I think Jay's old boat is still for sale at Ronnies. 21' with a 250 yam. 

Mike


----------



## orange (Mar 2, 2005)

*I'll sell you mine....*

http://picasaweb.google.com/dave.harger/BoatPictures?authkey=8xlTMRQXfTI

I've got a 1997 Hewes 19foot Redfisher Tunnel Hull.

It's a great boat that can do the surf or flats. The tunnell get;s you up quickly and I've pulled a few boats off of sandbars.

The engine is strong, but needs the tilt/trim worked on.
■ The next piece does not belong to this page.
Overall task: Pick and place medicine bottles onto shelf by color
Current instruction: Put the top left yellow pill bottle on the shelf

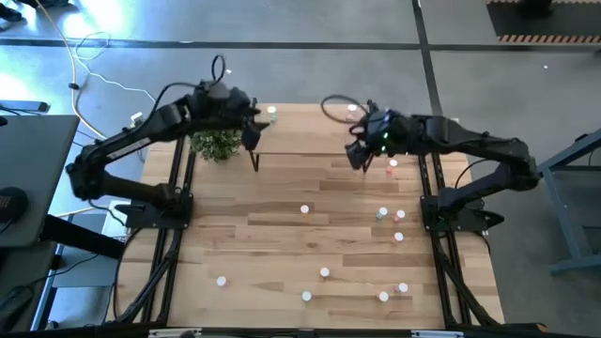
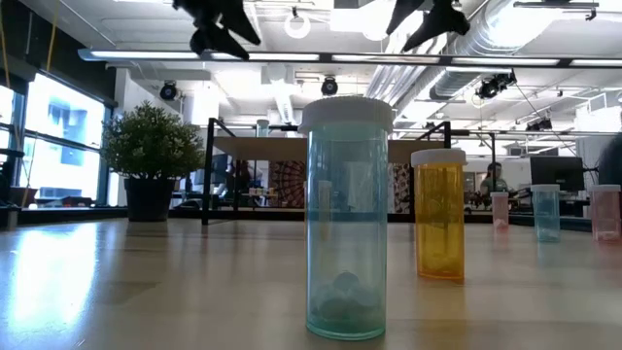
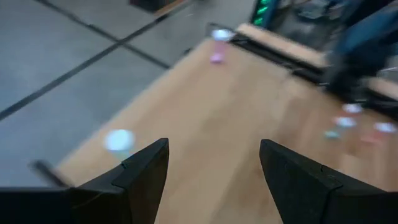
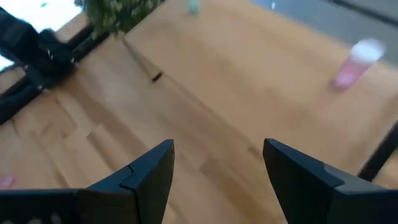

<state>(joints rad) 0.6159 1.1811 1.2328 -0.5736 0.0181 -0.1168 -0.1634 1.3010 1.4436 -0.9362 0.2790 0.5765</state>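
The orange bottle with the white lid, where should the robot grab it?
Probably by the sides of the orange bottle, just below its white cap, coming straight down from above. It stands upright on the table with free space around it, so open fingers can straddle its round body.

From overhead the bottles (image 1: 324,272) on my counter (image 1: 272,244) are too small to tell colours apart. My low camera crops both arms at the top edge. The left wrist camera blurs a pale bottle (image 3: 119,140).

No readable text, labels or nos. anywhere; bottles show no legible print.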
The trailer also needs replacing.

I've got too many kids, and my fishing time is being cut down with weekend sports also.

Orange


----------



## hd2001glide (Feb 17, 2008)

I was hoping to find someone that is running a Redfisher in local waters around Houston that could tell me if they would recommend the boat for use around our bays?


----------



## Rick Kersey (Apr 14, 2005)

I have been running a 21 Maverick in Galveston Bay for the past 9 years.
The Maverick has 2"s more freeboard and 2"s more beam. The running surfaces are very similar. The Redfisher is usually about 4mph faster when operateing both boats with the same horsepower. The Maverick floats more shallow and rides a little better. If you have ever been out in a Pathfinder, I think you will find both of these skiff's ride as well or better. I think Maverick has the best ride of the three.

I would be happy to meet you at the Sylvan Beach Ramp some time to run the 21' Mav. I will have access to a new 21' Fusion in a few weeks. The Redfisher shares it's hull with a Pathfinder Fusion.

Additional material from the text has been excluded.